▶ Task to carry out
Show all lines from the material that carry the word "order".
━━ Excerpted records
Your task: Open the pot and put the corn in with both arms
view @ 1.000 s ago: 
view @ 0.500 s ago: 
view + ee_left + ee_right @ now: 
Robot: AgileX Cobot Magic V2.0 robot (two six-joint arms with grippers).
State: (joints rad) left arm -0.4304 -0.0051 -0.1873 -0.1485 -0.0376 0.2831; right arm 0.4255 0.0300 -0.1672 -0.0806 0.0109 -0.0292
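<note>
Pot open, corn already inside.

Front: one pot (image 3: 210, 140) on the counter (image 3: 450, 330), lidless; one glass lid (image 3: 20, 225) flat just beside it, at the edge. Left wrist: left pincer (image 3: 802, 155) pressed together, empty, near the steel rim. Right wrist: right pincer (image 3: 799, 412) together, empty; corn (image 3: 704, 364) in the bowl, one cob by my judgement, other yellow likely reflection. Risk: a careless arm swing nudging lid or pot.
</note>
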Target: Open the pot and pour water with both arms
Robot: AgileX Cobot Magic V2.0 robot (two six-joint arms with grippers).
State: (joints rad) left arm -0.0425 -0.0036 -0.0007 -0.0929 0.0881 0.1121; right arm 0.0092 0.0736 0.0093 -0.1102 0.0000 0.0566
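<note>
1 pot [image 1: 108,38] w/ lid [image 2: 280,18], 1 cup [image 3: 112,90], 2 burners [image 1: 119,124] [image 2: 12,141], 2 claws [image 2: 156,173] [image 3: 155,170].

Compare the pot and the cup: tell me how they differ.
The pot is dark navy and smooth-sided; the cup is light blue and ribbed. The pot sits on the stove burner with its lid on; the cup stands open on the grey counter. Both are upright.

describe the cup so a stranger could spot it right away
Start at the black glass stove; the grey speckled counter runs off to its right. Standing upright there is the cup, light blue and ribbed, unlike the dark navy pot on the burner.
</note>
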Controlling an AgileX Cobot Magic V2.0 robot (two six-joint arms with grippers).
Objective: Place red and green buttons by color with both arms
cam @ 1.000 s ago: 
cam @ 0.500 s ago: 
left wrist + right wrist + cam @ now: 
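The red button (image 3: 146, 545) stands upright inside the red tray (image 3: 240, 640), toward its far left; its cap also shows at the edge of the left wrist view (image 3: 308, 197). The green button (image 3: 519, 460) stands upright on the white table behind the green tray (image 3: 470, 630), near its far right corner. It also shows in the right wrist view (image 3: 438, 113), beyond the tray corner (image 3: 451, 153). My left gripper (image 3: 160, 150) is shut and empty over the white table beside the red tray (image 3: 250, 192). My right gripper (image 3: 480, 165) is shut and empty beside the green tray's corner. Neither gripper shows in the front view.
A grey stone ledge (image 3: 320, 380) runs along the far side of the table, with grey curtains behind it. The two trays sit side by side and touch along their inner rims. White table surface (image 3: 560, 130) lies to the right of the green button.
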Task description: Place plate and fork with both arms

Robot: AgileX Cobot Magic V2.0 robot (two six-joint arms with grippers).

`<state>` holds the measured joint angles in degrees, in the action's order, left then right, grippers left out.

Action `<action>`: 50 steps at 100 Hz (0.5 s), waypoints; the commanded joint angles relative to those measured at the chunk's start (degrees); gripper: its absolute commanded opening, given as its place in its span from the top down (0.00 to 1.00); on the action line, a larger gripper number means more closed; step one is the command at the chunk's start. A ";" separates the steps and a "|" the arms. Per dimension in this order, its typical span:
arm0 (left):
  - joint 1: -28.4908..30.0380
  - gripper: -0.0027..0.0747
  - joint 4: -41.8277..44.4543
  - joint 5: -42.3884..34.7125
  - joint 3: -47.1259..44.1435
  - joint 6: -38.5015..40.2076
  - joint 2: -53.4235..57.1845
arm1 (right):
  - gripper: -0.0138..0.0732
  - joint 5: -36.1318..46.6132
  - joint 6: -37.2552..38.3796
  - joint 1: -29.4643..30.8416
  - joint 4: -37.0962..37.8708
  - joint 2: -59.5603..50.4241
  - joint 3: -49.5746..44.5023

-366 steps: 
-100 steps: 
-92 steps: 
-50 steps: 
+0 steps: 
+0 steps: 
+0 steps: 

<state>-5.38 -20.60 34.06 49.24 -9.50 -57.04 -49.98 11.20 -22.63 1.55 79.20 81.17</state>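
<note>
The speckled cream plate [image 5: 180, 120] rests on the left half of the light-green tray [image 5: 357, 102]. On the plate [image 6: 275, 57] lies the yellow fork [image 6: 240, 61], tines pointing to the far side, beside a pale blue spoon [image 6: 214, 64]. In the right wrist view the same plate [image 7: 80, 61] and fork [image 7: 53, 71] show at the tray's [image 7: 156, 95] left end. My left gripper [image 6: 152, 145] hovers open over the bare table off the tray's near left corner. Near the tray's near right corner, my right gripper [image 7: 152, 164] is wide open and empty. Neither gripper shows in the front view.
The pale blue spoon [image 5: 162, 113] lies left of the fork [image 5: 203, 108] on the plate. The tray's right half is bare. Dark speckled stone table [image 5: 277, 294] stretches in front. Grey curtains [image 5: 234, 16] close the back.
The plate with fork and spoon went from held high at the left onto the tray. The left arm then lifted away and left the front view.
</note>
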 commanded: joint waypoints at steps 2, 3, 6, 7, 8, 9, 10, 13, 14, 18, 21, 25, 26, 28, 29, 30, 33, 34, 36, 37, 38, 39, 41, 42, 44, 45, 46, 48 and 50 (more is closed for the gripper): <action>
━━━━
▶ Response area
`<state>` holds the measured joint angles in degrees, in the action's order, left then right, grippers left out.
Action `<action>`: 50 steps at 100 Hz (0.5 s), waypoints; the commanded joint angles relative to those measured at the chunk's start (degrees); gripper: its absolute commanded opening, given as its place in its span from the top down (0.00 to 1.00); on the action line, a larger gripper number means more closed; step one is the command at the chunk's start. A ";" separates the steps and a "|" the arms. Per dimension in this order, its typical span:

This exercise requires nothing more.